Burioka Naoto, Miyata Masanori, Fukuoka Yasushi, Endo Masahiro, Shimizu Eiji
Division of Medical Oncology and Molecular Respirology, Faculty of Medicine, Tottori University, Yonago, Japan.
Chronobiol Int. 2008 Sep;25(5):827-34. doi: 10.1080/07420520802384101.
Obstructive sleep apnea syndrome (OSAS) causes intermittent hypoxia and increases in sympathetic activity and contributes to cardiovascular disorders. Interleukin-6 (IL-6) is one of the important proinflammatory cytokines. We examined the levels of serum IL-6 concentrations in nine patients with severe OSAS at four different clock times during the 24 h before and after three months of continuous positive airway pressure (CPAP) therapy. Serum IL-6 levels were significantly reduced after CPAP therapy by 46% (6.2+/-1.0 vs. 3.3+/-0.4 pg/ml, p<0.005). No significant 24 h variation of serum IL-6 in severe OSAS patients was found before CPAP; however, a significant 24 h variation of serum IL-6 was found after CPAP. Intermittent hypoxia during sleep may contribute to systemic inflammation and result in an elevation of serum IL-6 in severe OSAS patients.

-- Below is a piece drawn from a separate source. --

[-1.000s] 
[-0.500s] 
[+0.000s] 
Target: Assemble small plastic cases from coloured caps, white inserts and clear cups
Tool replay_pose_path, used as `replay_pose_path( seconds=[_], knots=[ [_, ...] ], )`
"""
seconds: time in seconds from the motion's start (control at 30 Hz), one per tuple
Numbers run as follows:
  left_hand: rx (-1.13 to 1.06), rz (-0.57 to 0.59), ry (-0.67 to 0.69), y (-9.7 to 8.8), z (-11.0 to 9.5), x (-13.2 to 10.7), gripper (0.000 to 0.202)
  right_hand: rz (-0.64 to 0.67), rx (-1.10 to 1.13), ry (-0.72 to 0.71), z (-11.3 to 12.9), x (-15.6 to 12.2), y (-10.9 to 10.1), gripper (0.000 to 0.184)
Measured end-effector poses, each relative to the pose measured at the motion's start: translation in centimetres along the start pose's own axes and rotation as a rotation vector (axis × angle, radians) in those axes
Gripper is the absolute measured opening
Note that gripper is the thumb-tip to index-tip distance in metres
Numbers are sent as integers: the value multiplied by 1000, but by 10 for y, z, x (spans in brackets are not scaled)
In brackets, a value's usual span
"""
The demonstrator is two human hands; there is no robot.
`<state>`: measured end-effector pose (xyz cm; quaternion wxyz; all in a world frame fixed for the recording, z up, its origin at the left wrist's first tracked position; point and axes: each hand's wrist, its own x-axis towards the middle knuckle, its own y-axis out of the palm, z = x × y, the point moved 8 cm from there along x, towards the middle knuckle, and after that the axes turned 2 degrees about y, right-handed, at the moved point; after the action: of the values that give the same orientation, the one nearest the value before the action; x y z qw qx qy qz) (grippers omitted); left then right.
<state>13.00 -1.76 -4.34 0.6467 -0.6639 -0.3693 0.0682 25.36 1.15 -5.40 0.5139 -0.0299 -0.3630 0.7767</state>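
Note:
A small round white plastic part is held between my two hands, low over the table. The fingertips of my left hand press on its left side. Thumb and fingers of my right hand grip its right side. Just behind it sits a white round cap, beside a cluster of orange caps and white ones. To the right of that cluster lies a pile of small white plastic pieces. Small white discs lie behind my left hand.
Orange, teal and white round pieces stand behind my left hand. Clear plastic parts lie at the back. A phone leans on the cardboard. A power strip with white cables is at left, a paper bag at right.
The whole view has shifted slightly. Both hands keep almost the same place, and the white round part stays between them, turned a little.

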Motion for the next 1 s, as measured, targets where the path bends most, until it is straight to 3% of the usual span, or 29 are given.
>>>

阻塞性睡眠呼吸暂停综合征(OSAS)会导致间歇性缺氧并使交感神经活动增加,进而引发心血管疾病。白细胞介素-6(IL-6)是重要的促炎细胞因子之一。我们检测了9例重度OSAS患者在持续气道正压通气(CPAP)治疗前、后24小时内四个不同时间点的血清IL-6浓度水平。CPAP治疗后血清IL-6水平显著降低了46%(6.2±1.0 vs. 3.3±0.4 pg/ml,p<0.005)。在CPAP治疗前,重度OSAS患者血清IL-6未发现明显的24小时变化;然而,CPAP治疗后血清IL-6出现了明显的24小时变化。睡眠期间的间歇性缺氧可能会导致全身炎症,并使重度OSAS患者的血清IL-6升高。